Far from being the expected obituary, the images and events of September 11 2001, still so vividly ingrained in our minds, seem to have given the skyscraper as a building type a much-needed kick in the pants. The month after the destruction of Manhattan’s tallest towers, the Hearst Corporation and Norman Foster announced the project to build a 46-storey tower on Eighth Avenue.
The result is about to open and it is something quite special. Lord Foster’s futuristic tower looms above an odd building designed in 1928 (the year the Chrysler Building was begun) for William Randolph Hearst, Orson Welles’s model for Citizen Kane, by the Austrian émigré Joseph Urban, a figure more famous for his extravagant stage sets than his few completed structures. It is a kind of Oz Deco concoction, with columns and classics and film-set finials that always lacked the tower that was conceived to sit atop it.
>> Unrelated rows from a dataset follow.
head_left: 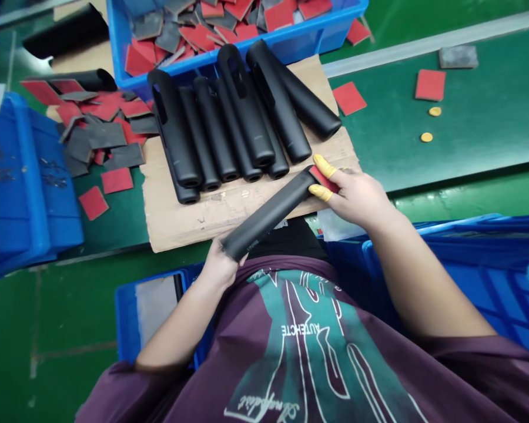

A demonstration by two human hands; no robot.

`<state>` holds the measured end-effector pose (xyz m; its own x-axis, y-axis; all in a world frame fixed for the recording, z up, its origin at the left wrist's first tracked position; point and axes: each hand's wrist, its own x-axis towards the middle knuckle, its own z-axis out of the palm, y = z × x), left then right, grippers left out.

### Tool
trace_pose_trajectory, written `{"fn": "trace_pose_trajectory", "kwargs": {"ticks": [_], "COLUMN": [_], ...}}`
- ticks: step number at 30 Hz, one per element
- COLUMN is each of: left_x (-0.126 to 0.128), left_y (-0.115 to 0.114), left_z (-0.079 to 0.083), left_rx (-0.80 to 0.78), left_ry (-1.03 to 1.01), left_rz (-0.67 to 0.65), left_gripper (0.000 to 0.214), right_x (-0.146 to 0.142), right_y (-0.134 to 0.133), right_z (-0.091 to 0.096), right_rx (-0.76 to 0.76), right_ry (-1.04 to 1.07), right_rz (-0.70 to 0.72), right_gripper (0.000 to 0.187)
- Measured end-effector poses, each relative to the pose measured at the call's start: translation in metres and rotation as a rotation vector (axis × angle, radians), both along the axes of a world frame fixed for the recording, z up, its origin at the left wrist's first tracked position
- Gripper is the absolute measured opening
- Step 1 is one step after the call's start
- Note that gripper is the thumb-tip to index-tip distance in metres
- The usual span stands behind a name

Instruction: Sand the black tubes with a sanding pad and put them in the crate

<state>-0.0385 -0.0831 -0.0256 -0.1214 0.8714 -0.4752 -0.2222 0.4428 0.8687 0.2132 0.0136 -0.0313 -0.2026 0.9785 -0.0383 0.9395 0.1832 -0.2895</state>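
Observation:
A long black tube lies slanted between my hands, above my lap. My left hand is closed round its near lower end. My right hand, with yellow finger cots on two fingertips, presses a small red pad against the tube's far upper end. Several more black tubes lie side by side on a sheet of cardboard just beyond.
A blue bin of red and grey pads stands at the back. More pads are scattered at the left, a few at the right with two yellow finger cots. Blue crates stand left, right and near my lap.

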Motion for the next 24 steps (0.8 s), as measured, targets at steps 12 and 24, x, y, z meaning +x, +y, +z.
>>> {"fn": "trace_pose_trajectory", "kwargs": {"ticks": [12,24], "left_x": [-0.041,-0.043], "left_y": [-0.015,-0.012], "left_z": [0.003,-0.001], "left_rx": [0.630,0.667], "left_ry": [0.897,0.950], "left_rz": [-0.419,-0.435], "left_gripper": [0.058,0.051], "right_x": [-0.003,-0.038], "right_y": [0.001,-0.017], "right_z": [-0.015,-0.007], "right_rx": [0.146,0.094], "right_ry": [0.267,0.533], "right_rz": [-0.032,0.069], "right_gripper": [0.043,0.034]}}
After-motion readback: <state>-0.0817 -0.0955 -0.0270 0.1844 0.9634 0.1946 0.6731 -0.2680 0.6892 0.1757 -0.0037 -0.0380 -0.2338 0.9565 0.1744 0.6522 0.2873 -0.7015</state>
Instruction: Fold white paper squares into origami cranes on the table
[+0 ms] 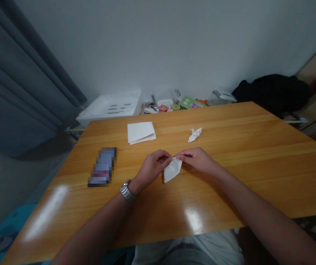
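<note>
Left hand (150, 168), right hand (198, 161) both pinching folded white paper (172, 170) over wooden table (257, 176), well inside near edge (174, 237); origami crane (195, 135) upper centre.

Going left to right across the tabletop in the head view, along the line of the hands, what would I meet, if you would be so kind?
pixelated phone → steel wristwatch → left hand → folded white paper → right hand

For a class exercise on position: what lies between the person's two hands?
In the head view, folded white paper, pinched by the left hand and right hand.
</note>
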The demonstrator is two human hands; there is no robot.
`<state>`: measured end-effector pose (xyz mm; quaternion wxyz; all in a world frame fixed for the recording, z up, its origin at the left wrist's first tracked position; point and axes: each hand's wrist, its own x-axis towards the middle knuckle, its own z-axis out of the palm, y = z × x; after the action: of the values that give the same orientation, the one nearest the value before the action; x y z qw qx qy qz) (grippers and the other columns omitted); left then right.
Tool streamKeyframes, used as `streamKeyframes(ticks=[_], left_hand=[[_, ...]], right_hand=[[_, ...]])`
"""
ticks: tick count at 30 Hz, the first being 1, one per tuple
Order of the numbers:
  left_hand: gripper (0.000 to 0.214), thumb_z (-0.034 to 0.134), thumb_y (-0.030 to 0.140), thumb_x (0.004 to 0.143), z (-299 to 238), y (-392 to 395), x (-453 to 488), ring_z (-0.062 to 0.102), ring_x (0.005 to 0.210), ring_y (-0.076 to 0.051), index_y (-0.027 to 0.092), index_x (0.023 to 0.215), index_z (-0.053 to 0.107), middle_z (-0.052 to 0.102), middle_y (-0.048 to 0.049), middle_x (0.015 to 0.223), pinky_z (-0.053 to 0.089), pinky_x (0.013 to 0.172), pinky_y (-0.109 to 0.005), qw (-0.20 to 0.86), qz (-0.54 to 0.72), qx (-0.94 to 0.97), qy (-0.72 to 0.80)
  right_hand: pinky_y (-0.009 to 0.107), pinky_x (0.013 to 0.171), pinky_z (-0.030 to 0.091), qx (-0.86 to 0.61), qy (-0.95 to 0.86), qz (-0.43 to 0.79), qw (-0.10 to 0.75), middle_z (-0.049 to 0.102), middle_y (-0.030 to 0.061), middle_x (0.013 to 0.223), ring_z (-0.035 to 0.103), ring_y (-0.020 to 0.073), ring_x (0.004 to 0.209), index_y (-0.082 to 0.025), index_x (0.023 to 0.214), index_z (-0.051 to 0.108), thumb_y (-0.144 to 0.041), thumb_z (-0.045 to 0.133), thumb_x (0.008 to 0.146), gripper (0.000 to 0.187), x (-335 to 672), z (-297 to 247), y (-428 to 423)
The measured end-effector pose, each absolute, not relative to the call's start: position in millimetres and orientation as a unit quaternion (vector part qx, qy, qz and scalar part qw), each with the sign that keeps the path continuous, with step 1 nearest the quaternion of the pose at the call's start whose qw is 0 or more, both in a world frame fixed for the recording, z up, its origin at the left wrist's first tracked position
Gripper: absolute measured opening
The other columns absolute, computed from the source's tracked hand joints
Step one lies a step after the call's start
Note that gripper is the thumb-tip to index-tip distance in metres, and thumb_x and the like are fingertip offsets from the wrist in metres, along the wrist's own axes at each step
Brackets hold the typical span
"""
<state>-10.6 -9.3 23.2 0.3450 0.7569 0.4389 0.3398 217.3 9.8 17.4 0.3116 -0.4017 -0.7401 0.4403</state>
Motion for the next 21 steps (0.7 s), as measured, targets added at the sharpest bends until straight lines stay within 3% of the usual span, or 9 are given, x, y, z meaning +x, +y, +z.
streamKeyframes(ticks=[8,15,21], left_hand=[[0.014,0.062,0.029,0.093,21.6,-9.0,-11.6,0.065,0.079,-0.015,0.017,0.09,0.069,0.071,-0.003,0.086,0.051,0.072,-0.025,0.343,0.344,0.756,0.438],[0.015,0.062,0.031,0.093,23.4,-11.7,-9.4,0.065,0.079,-0.015,0.018,0.09,0.068,0.07,-0.0021,0.085,0.049,0.072,-0.024,0.348,0.34,0.76,0.431],[0.014,0.061,0.03,0.093,23.5,-12.0,-9.1,0.064,0.079,-0.015,0.018,0.091,0.068,0.069,-0.0023,0.086,0.049,0.073,-0.025,0.345,0.337,0.766,0.424]], right_hand=[[0.031,0.073,0.051,-0.395,-0.77,0.408,0.292,0.078,0.005,0.092,0.069,0.0218,0.081,-0.02,0.096,0.078,-0.045,0.05,0.099,0.038,216.2,17.8,9.1],[0.03,0.073,0.051,-0.404,-0.759,0.396,0.321,0.078,0.0041,0.091,0.07,0.0206,0.081,-0.021,0.093,0.078,-0.037,0.064,0.091,0.021,211.7,18.9,3.4],[0.029,0.069,0.049,-0.418,-0.77,0.376,0.302,0.079,0.0028,0.086,0.07,0.0201,0.076,-0.022,0.09,0.079,-0.034,0.062,0.092,0.021,211.3,21.8,2.8]])
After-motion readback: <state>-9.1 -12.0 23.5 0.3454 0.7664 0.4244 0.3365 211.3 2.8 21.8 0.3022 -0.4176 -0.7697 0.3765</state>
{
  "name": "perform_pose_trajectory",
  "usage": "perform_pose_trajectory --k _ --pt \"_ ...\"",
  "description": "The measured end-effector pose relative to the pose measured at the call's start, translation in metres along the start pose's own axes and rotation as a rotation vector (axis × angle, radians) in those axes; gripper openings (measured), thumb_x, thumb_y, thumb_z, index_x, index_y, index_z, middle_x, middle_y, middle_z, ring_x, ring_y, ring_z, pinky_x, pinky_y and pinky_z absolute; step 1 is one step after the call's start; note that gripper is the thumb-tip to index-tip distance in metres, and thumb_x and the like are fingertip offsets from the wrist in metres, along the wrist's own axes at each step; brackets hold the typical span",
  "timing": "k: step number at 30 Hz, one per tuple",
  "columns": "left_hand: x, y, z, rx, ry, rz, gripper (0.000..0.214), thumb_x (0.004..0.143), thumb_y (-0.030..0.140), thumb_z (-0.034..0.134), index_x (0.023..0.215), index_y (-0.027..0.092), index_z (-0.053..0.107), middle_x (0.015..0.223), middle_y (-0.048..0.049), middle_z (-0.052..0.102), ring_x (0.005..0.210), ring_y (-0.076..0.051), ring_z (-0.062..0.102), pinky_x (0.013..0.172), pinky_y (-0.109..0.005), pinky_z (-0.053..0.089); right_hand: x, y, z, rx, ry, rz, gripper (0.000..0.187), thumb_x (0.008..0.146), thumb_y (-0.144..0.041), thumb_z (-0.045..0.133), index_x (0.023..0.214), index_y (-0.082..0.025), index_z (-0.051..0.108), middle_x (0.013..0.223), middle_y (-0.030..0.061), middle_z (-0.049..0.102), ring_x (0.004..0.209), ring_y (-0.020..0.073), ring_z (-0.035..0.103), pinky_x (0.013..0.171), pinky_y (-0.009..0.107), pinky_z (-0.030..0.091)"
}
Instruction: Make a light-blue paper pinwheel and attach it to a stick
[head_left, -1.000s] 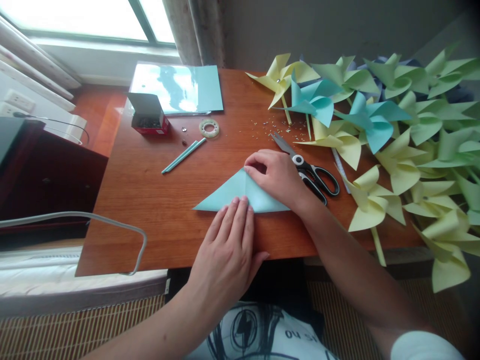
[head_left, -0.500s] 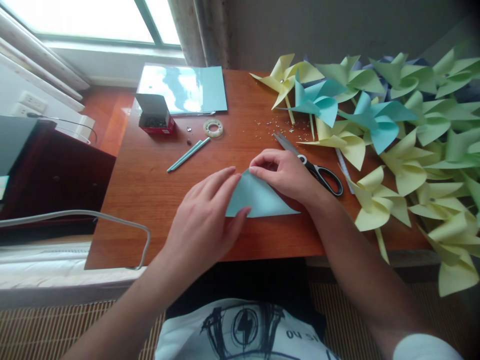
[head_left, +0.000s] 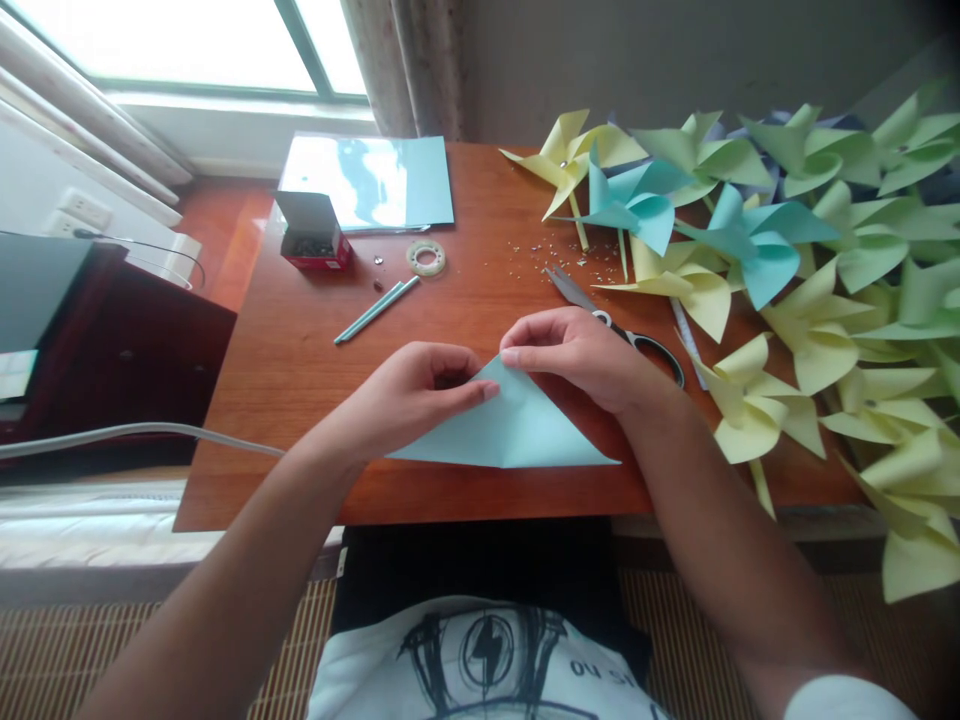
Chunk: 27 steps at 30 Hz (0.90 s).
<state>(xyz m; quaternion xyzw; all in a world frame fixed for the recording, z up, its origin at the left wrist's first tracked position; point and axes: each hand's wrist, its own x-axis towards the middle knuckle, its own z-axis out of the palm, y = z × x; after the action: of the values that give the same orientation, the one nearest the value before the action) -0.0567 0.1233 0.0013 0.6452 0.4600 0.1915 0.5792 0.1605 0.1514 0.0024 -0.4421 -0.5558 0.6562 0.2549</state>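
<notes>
A light blue paper triangle lies near the front edge of the wooden table. My left hand pinches its top corner from the left, fingers closed on the paper. My right hand pinches the same peak from the right, and the paper is lifted a little at the top. Black-handled scissors lie just behind my right hand, partly hidden by it.
A heap of yellow, green and blue paper pinwheels fills the table's right side. At the back left are blue paper sheets, a small red box, a tape roll and thin blue sticks. Small scraps dot the middle.
My left hand left the triangle's base and came up to pinch the top corner. The paper shifted toward me and its peak is now lifted between both hands.
</notes>
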Motion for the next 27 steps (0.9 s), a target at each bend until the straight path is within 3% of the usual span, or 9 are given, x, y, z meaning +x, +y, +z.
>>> perform_pose_trajectory --k 9,16,19,22,24,27 --pt "-0.002 0.0 0.0 0.269 0.052 0.053 0.043 0.092 0.039 0.059 0.062 0.019 0.036 0.062 0.0057 0.028 0.058 -0.009 0.027 0.05 -0.023 0.02 -0.001 -0.001 0.001 -0.179 0.012 -0.083 0.01 0.08 -0.027 0.071 0.08 -0.017 0.072 0.077 0.0005 0.071 0.072 0.0147 0.062 0.066 0.026 0.047" --pt "0.002 0.007 0.004 0.651 0.133 0.05 0.031 0.09 0.035 0.06 0.065 0.018 0.053 0.058 0.0044 0.043 0.055 -0.01 0.036 0.052 -0.025 0.023 0.003 0.01 0.006 -0.509 0.181 -0.255 0.008 0.083 -0.016 0.068 0.082 -0.018 0.076 0.086 0.0025 0.074 0.082 0.0171 0.067 0.074 0.028 0.049" --pt "-0.005 0.016 0.007 0.824 0.236 0.049 0.019 0.093 0.035 0.059 0.091 0.019 0.068 0.08 -0.0019 0.067 0.069 -0.016 0.058 0.06 -0.026 0.037 0.006 0.013 0.01 -0.616 0.242 -0.282 0.01 0.084 -0.014 0.068 0.079 -0.018 0.076 0.083 0.0022 0.072 0.079 0.0165 0.065 0.072 0.028 0.047" --pt "-0.022 0.025 0.019 1.011 0.425 0.077 0.027 0.097 0.032 0.053 0.115 0.019 0.067 0.109 -0.0098 0.072 0.096 -0.026 0.068 0.075 -0.033 0.049 0.008 0.014 0.013 -0.701 0.258 -0.282 0.011 0.084 -0.012 0.068 0.078 -0.017 0.075 0.081 0.0025 0.071 0.077 0.0161 0.064 0.07 0.028 0.045" --pt "-0.034 0.03 0.032 1.085 0.407 0.168 0.031 0.099 0.031 0.049 0.122 0.017 0.065 0.118 -0.0119 0.071 0.105 -0.029 0.068 0.083 -0.039 0.052 0.009 0.016 0.015 -0.748 0.258 -0.277 0.012 0.084 -0.011 0.068 0.077 -0.017 0.075 0.08 0.0027 0.07 0.076 0.0164 0.063 0.07 0.028 0.045" --pt "-0.046 0.029 0.055 1.137 0.288 0.264 0.035 0.099 0.027 0.047 0.125 0.011 0.063 0.129 -0.0173 0.068 0.115 -0.03 0.065 0.094 -0.042 0.053 0.01 0.017 0.016 -0.801 0.259 -0.267 0.012 0.085 -0.012 0.068 0.076 -0.017 0.074 0.08 0.0031 0.069 0.076 0.0169 0.063 0.071 0.029 0.046"
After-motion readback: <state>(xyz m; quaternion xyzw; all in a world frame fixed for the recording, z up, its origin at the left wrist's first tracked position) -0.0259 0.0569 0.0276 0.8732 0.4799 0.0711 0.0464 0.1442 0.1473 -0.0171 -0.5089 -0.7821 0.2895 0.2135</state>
Foster’s skyscraper has been designed to house the Hearst Corporation in what had been intended as New York’s media mile, until plans were scuppered by the Depression. The building is unlike any other in the city, although its diagonal grid is familiar from Foster’s “Kissing Towers” proposal for Ground Zero.
Going by photographs, there is something primitive about the oversized diamond grid, reminiscent of some of the worst excesses of 1970s urban experimentation – I can think of at least one London multi-storey car park that employed it to hideous effect. So nothing had prepared me for what I saw when I encountered the building in situ. It was late afternoon and the low, sparkling sunlight was being reflected off the chamfered corners, illuminating the sidewalk below with an eerie pink champagne glow. I don’t know whether this effect was deliberate or serendipitous but it was wonderful, as wonderful as the amber tint of the glass on Mies van der Rohe’s Seagram building, which glows in the winter sun as if the light was being filtered through a bottle of the eponymous whisky. That “diagrid” structure creates intriguing corners in a city where for decades a new skyscraper has meant a dumb slab.
It is also fascinating to see how Foster’s building treats its base. There is no attempt to harmonise or grow organically from Urban’s oddity; instead it is used as a launch pad, the structure hovering slightly above the restored walls, deliberately divorced from the earth. On the other hand the old building has not been ignored – quite the opposite. The base has been dramatically gutted and becomes a grand hall more on the scale of the old railroad terminals than the city’s often stingy office lobbies, always overtly conscious of rentable floor area. An attenuated escalator rises up through the floors, surrounded by a sloping cascade of water evoking the diagonals that give the structure its external identity.
The most striking thing about the offices is those corners. Because of Manhattan’s grid structure, the views from conventional box-section towers tend to be more or less blocked out by the next big box along. The chamfered corners of the Hearst Tower open up whole new vistas across the city: suddenly theatrically visible across the grid are the park, the Statue of Liberty, the Hudson, all there in a hugely compelling panorama of what remains our archetype of the contemporary metropolis.
As well as being a striking new shape, the Hearst Tower is also an example of that oxymoronic genre, the green skyscraper. The building does take into account environmental factors, harvesting rainfall from the roof for its three-storey atrium cascade, which also helps to chill and humidify the interior in summer, while the efficiency of the diagrid apparently allowed a reduction of about 2,000 tons of structural steel. The floors are also kept very open (at least by US standards, where hierarchy and the private office remain deeply ingrained), which maximises the penetration of natural light and of views.
It can, albeit tenuously, also be argued that a skyscraper below 50 storeys is an economical form. Certainly it occupies less land, maximises and fully utilises existing infrastructure and transport and maintains a connection with the exterior, although there is always something slightly disingenuous about such arguments, as the lifts and services for even such a green structure ensure high energy consumption. Nevertheless, the occupant of this superb midtown site (the Met was nearly built next door) was always going to be a tower and, as Foster proved at the Swiss Re in London, that does not have to mean environmental crash and burn.
The Hearst Tower is the diamond geezer brother of the City slicker at 30 St Mary Axe in London. There is the same obsession with diagonals, although not here sensuously wrapped around a cigar, but rather biting into the corners of the box.
It is not perfect. There are issues with both the top (unlike the best skyscrapers it has no natural termination, no crown, it could just continue upwards) and the bottom (the way it fails to connect with its base) but it is a dazzling piece of work and it is extraordinary that another reinvention of the skyscraper form has emerged, not from Manhattan but from London. The competition to do something new is on again and it has the potential to reinvigorate that wonderful but slightly weary skyline.